Duty of Care and its Impact on Employers

Duty of Care – Yesterday

In 1928, Ms. May Donaghue of Glasgow, Scotland drank what has become known in Western Law as ‘The snail in the bottle case’ and more succinctly it set the legal precedent for Duty of Care. The case states that Ms. Donaghue was given a bottle of ginger beer from a friend, and proceeded to consume the contents only to discover it contained the remains of a decomposed snail. The bottle was tinted dark, and she didn’t notice the foreign object until substantially through the bottle. She later fell ill and contracted gastroenteritis. Ms. Donaghue lodged a writ in the Scotland’s highest courts seeking £500 in damages against Mr. David Stevenson, the producer of the ginger beer.

Because she had not purchased the bottle herself, there was no breach of contract. However, her lawyers claimed Stevenson to be negligent of breaching a duty of care, an area largely untested in Western Law. In 1932, after a lengthy court battle, it was established that Mr. Stevenson to be responsible for the well-being of individuals who consume his products, given that they could not be inspected.

The outcomes of this precedent setting case were three-part.

Negligence 

A plaintiff can take civil action against a respondent if the respondent’s negligence causes the plaintiff injury or loss of property.

Duty of care 

Secondly, the case established that manufacturers have a duty of care to the end consumers or users of their products. According to Lord Atkin’s ratio decendi, “a manufacturer of products, which he sells… to reach the ultimate consumer in the form in which they left him… owes a duty to the consumer to take reasonable care”. This precedent has evolved and now forms the basis of laws that protect consumers from contaminated or faulty goods.

Neighbour principle

In Donoghue’s case she had not purchased the ginger beer but had received it as a gift; she was a ‘neighbour’ rather than a party to the contract. Atkin stated: “You must take reasonable care to avoid acts or omissions which you can reasonably foresee would be likely to injure your neighbour.

Duty of Care – Today

We’ve come along way since 1932, and the Duty of Care principle has evolved from ‘goods’ to ‘goods and services which could reasonably be foreseen to cause people harm’. It extends to all of us that provides an exchange of goods and services and extends not just to clients, but to employees. This means that under Canada’s Criminal Code employers must take reasonable steps to protect workers, whether they are in Canada or working abroad.
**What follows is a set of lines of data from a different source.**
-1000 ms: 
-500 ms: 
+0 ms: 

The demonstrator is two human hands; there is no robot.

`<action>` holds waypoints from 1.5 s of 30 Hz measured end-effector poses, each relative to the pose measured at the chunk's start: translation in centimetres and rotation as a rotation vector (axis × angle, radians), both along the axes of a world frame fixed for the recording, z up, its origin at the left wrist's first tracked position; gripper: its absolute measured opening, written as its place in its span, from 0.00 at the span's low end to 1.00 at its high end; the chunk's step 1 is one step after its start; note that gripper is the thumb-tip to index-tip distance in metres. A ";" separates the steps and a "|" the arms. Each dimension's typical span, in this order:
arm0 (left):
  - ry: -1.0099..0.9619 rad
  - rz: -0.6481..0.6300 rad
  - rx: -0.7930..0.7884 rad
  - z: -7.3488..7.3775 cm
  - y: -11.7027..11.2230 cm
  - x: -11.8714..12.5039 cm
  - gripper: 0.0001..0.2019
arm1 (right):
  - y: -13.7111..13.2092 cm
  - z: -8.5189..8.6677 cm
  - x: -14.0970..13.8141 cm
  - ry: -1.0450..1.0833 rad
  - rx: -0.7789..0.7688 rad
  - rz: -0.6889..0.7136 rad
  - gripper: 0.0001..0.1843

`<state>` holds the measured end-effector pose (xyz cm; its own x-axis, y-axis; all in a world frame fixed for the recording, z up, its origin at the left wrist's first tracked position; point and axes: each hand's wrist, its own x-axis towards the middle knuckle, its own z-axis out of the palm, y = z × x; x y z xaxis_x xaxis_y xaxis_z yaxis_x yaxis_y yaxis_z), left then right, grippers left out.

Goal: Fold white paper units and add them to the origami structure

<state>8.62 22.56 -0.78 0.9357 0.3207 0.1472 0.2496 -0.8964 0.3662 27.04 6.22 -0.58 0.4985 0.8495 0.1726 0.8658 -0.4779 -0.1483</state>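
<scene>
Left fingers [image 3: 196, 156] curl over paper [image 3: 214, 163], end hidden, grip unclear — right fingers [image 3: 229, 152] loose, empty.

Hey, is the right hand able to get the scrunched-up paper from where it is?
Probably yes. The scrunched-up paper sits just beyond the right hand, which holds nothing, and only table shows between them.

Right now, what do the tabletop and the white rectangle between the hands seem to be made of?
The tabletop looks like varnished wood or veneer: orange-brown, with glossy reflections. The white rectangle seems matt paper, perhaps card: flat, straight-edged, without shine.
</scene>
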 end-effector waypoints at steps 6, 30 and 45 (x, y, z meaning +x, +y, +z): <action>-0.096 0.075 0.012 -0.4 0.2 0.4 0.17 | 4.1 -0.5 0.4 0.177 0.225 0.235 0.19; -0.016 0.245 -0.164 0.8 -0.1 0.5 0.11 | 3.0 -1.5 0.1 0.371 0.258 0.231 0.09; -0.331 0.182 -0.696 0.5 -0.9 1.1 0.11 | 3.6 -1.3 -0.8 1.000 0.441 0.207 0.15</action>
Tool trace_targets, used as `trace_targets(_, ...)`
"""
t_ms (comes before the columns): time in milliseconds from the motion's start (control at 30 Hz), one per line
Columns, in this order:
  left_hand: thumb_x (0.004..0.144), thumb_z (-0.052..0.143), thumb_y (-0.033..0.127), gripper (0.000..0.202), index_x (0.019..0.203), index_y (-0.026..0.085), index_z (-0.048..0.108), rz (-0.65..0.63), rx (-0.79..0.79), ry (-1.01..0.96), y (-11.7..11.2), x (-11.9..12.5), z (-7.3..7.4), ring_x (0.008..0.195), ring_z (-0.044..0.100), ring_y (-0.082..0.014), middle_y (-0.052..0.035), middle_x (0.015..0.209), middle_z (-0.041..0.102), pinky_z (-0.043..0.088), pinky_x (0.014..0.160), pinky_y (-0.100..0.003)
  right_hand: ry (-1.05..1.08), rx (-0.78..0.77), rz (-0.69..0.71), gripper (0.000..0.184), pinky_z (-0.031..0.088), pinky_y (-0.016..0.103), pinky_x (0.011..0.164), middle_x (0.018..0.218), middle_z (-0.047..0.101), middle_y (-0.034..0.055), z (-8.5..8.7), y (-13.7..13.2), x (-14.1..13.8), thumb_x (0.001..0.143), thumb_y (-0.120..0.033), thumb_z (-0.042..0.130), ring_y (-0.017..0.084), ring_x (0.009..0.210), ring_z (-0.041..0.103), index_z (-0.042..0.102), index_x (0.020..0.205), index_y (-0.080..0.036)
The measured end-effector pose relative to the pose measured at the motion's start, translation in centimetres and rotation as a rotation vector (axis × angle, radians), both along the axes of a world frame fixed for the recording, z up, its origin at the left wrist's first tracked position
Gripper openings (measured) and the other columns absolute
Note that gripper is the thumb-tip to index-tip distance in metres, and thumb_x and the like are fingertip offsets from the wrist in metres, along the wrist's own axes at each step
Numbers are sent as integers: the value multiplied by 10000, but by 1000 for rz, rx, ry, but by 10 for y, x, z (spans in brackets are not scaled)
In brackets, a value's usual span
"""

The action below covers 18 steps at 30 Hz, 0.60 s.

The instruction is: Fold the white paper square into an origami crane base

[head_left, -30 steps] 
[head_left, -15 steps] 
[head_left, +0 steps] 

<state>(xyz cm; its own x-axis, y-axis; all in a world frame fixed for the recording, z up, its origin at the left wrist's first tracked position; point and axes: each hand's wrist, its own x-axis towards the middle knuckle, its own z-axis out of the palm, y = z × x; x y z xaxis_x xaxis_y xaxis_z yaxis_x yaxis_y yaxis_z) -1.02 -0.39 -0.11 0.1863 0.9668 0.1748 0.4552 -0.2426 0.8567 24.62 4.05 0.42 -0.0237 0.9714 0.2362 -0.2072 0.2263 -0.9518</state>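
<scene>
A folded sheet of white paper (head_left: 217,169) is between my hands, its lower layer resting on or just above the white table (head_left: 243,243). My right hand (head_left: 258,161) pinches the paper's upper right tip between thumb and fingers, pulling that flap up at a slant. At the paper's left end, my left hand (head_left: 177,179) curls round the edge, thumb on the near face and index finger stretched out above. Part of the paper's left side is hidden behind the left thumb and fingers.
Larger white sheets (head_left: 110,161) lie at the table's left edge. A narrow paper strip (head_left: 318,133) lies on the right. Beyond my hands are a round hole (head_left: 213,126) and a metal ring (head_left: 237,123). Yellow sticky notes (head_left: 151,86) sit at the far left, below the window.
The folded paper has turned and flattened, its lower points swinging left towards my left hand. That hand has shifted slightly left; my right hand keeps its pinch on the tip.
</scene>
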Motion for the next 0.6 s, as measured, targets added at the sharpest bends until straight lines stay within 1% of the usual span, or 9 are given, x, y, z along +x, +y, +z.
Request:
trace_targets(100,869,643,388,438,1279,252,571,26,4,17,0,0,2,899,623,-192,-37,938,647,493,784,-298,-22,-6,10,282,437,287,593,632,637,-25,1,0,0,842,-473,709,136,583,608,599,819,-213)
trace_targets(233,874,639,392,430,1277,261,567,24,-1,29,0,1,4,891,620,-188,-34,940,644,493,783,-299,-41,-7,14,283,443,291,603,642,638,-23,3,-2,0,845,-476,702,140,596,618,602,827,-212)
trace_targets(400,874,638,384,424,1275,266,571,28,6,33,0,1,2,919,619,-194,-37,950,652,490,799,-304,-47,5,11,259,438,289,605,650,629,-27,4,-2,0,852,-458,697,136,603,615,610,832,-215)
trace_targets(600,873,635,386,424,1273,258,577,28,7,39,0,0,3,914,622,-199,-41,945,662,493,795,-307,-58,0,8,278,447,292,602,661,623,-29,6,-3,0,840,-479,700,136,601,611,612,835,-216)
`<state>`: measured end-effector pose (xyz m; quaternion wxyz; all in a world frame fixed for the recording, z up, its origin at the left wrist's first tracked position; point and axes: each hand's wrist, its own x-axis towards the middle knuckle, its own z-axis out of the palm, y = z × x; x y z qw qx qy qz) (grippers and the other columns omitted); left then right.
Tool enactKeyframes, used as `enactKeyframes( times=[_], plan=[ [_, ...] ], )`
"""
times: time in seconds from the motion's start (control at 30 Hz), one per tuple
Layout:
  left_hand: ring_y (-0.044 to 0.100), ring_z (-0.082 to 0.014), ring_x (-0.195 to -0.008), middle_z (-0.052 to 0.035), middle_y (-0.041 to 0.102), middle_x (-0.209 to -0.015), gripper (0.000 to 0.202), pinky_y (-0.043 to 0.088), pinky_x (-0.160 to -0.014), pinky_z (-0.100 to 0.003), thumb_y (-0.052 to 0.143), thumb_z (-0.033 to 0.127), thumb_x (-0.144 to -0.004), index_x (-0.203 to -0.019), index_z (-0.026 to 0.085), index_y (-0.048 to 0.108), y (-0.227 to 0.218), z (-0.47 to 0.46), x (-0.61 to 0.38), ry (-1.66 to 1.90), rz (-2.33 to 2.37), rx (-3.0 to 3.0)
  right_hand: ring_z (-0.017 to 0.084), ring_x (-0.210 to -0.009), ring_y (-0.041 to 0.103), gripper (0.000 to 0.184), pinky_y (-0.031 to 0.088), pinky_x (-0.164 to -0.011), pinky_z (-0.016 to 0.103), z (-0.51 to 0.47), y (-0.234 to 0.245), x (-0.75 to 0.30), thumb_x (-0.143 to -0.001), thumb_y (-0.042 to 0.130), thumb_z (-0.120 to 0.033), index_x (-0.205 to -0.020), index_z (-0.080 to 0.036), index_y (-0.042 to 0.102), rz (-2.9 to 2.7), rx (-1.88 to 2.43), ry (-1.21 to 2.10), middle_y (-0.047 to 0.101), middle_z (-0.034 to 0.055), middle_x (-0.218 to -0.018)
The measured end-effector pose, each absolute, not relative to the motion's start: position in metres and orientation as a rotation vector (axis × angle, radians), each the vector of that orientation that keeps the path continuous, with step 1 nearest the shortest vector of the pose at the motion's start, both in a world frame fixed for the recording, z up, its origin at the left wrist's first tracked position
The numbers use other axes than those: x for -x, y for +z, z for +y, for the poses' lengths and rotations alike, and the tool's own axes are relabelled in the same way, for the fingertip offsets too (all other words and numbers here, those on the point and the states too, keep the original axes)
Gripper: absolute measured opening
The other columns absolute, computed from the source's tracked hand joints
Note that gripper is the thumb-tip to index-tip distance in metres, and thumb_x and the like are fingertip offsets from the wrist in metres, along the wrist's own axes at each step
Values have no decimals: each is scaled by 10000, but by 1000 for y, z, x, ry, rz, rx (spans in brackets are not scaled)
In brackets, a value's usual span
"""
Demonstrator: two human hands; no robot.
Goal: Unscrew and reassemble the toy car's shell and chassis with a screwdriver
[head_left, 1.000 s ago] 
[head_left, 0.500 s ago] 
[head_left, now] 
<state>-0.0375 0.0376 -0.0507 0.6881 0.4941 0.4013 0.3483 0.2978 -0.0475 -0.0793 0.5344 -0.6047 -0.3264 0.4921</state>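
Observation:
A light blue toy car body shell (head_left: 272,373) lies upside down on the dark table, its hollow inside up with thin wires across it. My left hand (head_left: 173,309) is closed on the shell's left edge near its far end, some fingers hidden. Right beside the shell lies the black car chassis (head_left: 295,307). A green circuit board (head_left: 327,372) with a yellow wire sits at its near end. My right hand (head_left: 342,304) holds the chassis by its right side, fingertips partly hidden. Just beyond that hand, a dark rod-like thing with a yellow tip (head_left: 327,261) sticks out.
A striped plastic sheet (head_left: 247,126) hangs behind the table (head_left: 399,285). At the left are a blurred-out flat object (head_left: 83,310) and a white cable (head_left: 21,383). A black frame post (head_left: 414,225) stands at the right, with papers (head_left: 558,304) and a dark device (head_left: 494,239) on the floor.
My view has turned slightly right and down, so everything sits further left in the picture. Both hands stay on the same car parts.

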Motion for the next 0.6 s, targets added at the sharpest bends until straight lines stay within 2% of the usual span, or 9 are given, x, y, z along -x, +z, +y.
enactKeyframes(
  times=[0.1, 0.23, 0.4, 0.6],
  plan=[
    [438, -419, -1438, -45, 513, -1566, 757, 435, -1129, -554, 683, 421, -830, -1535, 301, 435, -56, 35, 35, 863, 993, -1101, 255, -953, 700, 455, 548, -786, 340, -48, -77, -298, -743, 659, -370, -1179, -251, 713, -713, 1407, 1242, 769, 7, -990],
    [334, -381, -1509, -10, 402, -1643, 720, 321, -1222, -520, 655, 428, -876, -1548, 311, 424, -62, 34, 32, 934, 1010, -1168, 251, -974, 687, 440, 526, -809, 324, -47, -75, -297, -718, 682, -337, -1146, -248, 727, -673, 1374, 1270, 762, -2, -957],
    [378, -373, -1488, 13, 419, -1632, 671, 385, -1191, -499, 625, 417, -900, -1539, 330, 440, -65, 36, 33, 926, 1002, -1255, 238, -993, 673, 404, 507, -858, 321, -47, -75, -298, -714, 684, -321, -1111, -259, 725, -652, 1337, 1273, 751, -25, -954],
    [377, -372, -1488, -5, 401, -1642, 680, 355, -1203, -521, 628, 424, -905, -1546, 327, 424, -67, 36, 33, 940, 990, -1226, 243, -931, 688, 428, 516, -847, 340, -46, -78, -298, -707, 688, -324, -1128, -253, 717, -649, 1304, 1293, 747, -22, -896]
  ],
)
Across the pond a recent Galaxy Research survey in Australia had startling findings, including that:

• 93% of business leaders are comfortable they can properly manage their own company’s liabilities

• Only 30% of businesses actually had a plan of action directly addressing traveling employees

• Only 50% actively assess and manage employee risk on a regular basis

• 54% of employees said their employer does not provide information and communication specific to unexpected eventualities whilst traveling for business

A few steps can make all the difference to your Duty of Care

1. Ensure your organization has both the understanding and current technology to know the location of your employees while they are traveling on your behalf

2. Plan for an incident by developing a corporate policy on travel and a response plan in the event of an incident that includes a family support plan

3. Educate your employees about potential risks and challenges to personal safety and security before they leave

4. Be able to communicate with your employees at all times, and provide assistance during an emergency

The costs associated with meeting the duty of care principle include working with credible corporate travel service providers in developing a risk management plan, training your employees and providing necessary insurance.

The costs of not meeting the duty of care principle far outweigh today’s gamble, especially for a small to a mid-sized company where the impacts are far more profound.